The importance of Aging Meat has often been disputed, here are the facts,

Courtesy of www.chefdepot

Aging Meat -

Shortly after the slaughter of an animal the muscles stiffen and the animal goes through a chemical process called Rigor Mortis. This process gradually disappears and the natural tenderizing begins. There are natural Enzymes in the flesh of all animals.

These Enzymes break down the muscle tissue over time depending on the size of the animal.

A side of beef takes 3 to 4 days at 40 degrees F. for this process to begin.

Quality beef is usually aged for 2-4 weeks before it reaches the consumer.

Aging meat does not mean simply hanging it. It is important to control the following conditions, sanitation, temperature, humidity and air circulation.

Aging meat increases tenderness and flavor. Any off taste or bad smell is not

a characteristic of properly aged and butchered meat.

The following are recommended guidelines for aging your game.
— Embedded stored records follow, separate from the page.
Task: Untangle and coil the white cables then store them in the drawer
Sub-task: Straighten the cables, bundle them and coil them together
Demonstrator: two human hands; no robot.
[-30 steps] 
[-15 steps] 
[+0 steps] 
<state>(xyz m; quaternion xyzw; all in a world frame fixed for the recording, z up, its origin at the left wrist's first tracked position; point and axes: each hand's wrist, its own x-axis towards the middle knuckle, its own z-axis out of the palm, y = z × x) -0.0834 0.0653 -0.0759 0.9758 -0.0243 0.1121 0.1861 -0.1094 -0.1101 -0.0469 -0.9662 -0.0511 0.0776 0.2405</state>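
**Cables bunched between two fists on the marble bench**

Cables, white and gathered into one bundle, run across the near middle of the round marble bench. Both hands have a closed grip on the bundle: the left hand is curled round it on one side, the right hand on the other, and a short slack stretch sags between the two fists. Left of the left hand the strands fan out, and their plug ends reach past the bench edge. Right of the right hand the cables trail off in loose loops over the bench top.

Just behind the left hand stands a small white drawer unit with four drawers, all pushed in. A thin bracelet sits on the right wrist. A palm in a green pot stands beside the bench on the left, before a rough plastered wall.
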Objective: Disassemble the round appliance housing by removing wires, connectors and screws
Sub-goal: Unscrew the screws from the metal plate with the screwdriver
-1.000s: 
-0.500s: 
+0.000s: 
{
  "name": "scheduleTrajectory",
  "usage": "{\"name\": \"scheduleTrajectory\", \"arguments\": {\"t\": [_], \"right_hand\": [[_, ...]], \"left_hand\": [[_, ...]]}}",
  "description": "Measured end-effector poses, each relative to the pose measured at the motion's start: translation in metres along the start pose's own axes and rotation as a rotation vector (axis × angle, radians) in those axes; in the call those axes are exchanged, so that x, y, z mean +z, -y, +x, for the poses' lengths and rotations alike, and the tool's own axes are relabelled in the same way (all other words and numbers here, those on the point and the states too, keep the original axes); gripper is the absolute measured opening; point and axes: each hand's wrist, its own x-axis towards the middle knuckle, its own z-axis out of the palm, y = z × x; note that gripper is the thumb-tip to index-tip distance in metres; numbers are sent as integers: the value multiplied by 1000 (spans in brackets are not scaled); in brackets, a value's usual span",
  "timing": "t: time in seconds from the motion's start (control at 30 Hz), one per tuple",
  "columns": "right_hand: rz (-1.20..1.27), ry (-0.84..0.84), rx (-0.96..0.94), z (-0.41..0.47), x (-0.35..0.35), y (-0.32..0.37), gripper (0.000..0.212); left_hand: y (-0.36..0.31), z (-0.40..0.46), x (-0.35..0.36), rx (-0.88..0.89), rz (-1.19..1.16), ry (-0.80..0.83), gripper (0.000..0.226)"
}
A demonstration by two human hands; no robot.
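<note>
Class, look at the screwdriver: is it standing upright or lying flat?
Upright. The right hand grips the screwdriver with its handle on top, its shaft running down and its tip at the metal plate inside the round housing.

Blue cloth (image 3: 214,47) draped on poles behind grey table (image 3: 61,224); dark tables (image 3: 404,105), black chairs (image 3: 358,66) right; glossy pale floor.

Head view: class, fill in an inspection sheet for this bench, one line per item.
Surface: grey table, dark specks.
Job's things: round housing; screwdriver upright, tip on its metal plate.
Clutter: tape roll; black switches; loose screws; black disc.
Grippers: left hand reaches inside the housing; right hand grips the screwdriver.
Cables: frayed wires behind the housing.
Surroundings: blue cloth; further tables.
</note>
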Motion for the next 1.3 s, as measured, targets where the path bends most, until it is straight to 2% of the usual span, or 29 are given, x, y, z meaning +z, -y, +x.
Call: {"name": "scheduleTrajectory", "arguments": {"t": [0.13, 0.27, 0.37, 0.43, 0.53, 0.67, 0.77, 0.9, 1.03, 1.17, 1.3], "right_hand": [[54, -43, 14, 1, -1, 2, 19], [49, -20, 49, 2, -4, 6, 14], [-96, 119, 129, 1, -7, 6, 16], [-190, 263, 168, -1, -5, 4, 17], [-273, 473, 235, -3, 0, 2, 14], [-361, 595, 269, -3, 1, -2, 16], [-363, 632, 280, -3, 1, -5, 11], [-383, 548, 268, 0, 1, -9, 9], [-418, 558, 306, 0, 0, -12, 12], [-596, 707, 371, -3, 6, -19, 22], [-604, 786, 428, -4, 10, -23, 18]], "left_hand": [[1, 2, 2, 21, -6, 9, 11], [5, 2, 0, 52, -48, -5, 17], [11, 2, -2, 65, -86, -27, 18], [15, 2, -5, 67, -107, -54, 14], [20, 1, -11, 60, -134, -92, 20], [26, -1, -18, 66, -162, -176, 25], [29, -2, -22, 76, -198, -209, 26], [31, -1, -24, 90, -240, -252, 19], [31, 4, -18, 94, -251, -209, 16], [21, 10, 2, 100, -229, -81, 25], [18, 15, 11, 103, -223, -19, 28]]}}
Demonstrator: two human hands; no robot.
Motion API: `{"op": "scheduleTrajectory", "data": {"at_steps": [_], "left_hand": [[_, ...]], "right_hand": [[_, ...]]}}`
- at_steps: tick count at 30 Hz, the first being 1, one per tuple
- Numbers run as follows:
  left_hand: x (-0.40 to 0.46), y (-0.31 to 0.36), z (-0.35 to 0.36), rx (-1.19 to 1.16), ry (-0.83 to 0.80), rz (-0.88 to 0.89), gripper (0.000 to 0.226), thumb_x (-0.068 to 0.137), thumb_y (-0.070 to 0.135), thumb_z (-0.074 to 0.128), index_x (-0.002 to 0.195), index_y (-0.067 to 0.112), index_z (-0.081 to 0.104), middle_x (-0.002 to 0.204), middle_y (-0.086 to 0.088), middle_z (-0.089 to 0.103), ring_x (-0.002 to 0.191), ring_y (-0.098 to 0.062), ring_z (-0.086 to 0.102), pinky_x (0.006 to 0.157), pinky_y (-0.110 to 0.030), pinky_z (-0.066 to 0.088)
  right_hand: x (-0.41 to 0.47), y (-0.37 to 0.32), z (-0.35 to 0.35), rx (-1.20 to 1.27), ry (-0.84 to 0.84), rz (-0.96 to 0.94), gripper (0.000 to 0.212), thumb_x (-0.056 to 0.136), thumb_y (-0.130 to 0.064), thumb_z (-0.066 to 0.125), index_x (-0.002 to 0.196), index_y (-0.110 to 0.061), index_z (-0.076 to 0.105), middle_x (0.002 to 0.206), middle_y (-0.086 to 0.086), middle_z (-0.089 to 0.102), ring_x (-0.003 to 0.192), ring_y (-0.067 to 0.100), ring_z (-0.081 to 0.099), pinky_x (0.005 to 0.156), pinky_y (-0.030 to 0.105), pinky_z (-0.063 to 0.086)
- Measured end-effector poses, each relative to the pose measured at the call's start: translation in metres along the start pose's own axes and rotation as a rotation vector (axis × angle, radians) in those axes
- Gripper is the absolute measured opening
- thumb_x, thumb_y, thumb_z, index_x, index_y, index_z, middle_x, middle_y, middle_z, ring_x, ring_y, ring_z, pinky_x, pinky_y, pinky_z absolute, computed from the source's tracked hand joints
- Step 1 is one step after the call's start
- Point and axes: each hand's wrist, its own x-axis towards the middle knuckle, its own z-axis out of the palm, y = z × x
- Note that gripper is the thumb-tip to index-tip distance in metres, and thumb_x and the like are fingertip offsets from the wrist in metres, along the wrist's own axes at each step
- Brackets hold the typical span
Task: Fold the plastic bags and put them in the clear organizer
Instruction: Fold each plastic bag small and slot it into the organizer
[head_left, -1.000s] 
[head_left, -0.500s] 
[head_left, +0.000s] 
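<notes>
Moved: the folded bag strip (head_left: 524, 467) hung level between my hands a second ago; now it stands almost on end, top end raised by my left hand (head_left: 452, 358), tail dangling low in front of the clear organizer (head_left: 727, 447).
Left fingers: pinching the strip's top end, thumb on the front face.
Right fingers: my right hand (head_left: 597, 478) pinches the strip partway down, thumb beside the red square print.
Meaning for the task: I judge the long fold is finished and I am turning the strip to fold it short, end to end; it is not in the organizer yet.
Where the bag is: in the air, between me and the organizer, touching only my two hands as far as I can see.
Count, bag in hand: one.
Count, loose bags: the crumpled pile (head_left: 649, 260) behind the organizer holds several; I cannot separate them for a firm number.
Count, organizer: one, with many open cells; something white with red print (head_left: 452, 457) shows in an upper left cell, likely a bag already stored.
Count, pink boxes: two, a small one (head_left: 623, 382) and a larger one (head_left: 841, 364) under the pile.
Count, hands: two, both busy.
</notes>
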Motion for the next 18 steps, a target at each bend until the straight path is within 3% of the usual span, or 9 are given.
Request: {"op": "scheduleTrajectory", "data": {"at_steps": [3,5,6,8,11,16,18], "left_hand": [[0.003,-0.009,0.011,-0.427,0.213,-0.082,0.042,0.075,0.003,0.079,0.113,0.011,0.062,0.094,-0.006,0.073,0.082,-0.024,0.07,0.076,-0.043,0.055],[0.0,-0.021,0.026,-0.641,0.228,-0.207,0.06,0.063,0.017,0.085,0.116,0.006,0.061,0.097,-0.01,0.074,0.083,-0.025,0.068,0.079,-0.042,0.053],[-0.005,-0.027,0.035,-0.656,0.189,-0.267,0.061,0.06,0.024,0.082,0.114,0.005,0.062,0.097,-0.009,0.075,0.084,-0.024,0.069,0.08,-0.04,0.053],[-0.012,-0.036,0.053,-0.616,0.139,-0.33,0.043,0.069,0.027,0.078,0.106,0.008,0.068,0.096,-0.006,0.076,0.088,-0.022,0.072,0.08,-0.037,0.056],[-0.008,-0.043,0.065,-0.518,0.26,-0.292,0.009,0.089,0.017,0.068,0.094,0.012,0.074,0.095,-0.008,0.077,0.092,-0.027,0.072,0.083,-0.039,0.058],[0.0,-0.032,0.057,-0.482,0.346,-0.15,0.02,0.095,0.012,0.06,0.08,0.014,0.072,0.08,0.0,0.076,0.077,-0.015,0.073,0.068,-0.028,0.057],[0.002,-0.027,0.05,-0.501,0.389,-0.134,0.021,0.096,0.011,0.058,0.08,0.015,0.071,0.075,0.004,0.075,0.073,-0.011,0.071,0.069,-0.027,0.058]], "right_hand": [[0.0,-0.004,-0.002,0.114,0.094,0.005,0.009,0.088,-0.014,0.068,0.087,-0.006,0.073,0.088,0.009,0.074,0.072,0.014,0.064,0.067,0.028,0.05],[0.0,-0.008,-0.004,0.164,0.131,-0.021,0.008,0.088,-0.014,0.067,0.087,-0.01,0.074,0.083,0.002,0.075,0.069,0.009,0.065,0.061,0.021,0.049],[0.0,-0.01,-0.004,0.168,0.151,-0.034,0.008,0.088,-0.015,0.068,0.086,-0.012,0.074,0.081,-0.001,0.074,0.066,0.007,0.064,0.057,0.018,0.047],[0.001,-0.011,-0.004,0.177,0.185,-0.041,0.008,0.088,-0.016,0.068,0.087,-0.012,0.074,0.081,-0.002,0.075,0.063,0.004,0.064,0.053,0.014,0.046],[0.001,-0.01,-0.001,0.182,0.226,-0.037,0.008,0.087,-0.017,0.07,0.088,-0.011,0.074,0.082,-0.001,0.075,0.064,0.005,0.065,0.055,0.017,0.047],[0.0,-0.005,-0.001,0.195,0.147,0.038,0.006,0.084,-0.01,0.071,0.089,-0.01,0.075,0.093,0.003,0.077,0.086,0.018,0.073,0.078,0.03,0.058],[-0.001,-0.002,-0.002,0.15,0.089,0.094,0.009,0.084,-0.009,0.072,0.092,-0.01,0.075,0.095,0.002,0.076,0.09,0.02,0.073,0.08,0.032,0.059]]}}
Deer - Quickly after killing a deer, carefully open the animal and remove all entrails inside the chest cavity (any sharp high quality knife will work if you are careful, we prefer a German boning knife). Take your time to avoid puncturing vital organs. Carefully split the hide open back to the rear, use a Bone Saw to cut open the tailbone (the bone that joins the two read legs together) and remove all entrails.

The bone saw also works well to split open the upper chest cavity.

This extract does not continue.